Young's method (2010) to simulate a cross-section

Introduction

Solving economic models involves (i) finding the optimal response of individuals given the state of the economy (the policy functions); (ii) given the policy functions, simulating the model. While usually one must show great ingenuity and creativity for the former, the latter is often seen as trivial and not even mentioned. However, in this notebook I describe a simulation procedure that deserves to be advertised. Namely, I describe Young’s method (2010) to simulate a large number (infinity) of individuals. The code can be downloaded here.

Why should we care?

In economies with heterogeneous agents, often there is no such thing as a representative agent. Generally, one must follow a large number of individuals. For instance, one may be interested in knowing how the average wage responds to an increase in labor productivity. If workers are different (in terms of skills, experience, firms in which they work, etc.), one must take into consideration changes in individuals’ wages to determine how the average wage moves.

The method

The method avoids simulating a panel of agents. Instead, the idea is to simulate directly the distribution. In practice, one chooses a grid $[w_1, w_2, …, w_N]$

If a measure $m$ of workers choose to consume $w$, with $w \in [w_{n}, w_{n+1}]$, then the mass assigned to the grid point $w_{n}$ is equal to $m \times p$ and the mass assigned to the grid point $w_{n+1}$ is $m \times (1 - p)$ with

$$ p = 1 - \frac{w - w_{n}}{w_{n+1} - w_{n}} $$

If $w$ is very close to $w_{n}$, then most of the mass $m$ will be assigned to this point. In the limit case, if $w$ is equal to $w_{n}$, $100$ percent of the mass is assigned to $w_{n}$.

Simple, right? The code below is an implementation of Young’s method (2010) using Julia.

Implementation

Preliminaries

Let’s first start by loading a few packages and declaring auxiliaries functions.
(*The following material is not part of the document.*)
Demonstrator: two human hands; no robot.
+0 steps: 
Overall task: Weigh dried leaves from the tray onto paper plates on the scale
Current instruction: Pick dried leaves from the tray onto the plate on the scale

In particular, given a value $w$ we need a function that returns the closest value $w_k$, where $w_k$ is picked from given grid $w_1, w_2, …, w_N$

using Plots
using Distributions
using StatsBase

# Matlab like function
function linspace(z_start::Real, z_end::Real, z_n::Int64)
    return collect(range(z_start,stop=z_end,length=z_n))
end

# Not my function. Credit to: https://discourse.julialang.org/t/findnearest-function/4143/4
function closest_index(a::Vector,x::Real)

    if isempty(a) == true
      error("xGrid is empty in function closest_index.")
    end

    if isnan(x) == true
      error("val is NaN in function closest_index.")
    end

   idx = searchsortedfirst(a,x)
   if (idx==1); return idx; end
   if (idx>length(a)); return length(a); end
   if (a[idx]==x); return idx; end
   if (abs(a[idx]-x) < abs(a[idx-1]-x))
      return idx
   else
      return idx-1
   end
end

# Returns best index and best value
function closest_value_and_index(xGrid::Vector, val::Real)

    # get index
    ibest = closest_index(xGrid, val)

    # Return best value on grid, and the corresponding index
    return xGrid[ibest], ibest

end

Approximate a distribution with a single mass point

To warm up, let’s see how the method works when the true underlying distribution is constituted of a single mass point.

## True Value
w = 2.5    #True value
mass = 1.0 #Mass at the true value

## Approximation
nW=10 #Number of grid points
w_grid=linspace(0.0, 4.0, nW) #Location of grid points
hw_grid=zeros(nW); #Initialization

w_min = minimum(w_grid) #Upper bound for the grid
w_max = maximum(w_grid) #Lower bound for the grid
nW = length(w_grid) #Number of points on the grid

# Project true value on the grid:
(wValue_proj, wIndex_proj) = closest_value_and_index(w_grid, w)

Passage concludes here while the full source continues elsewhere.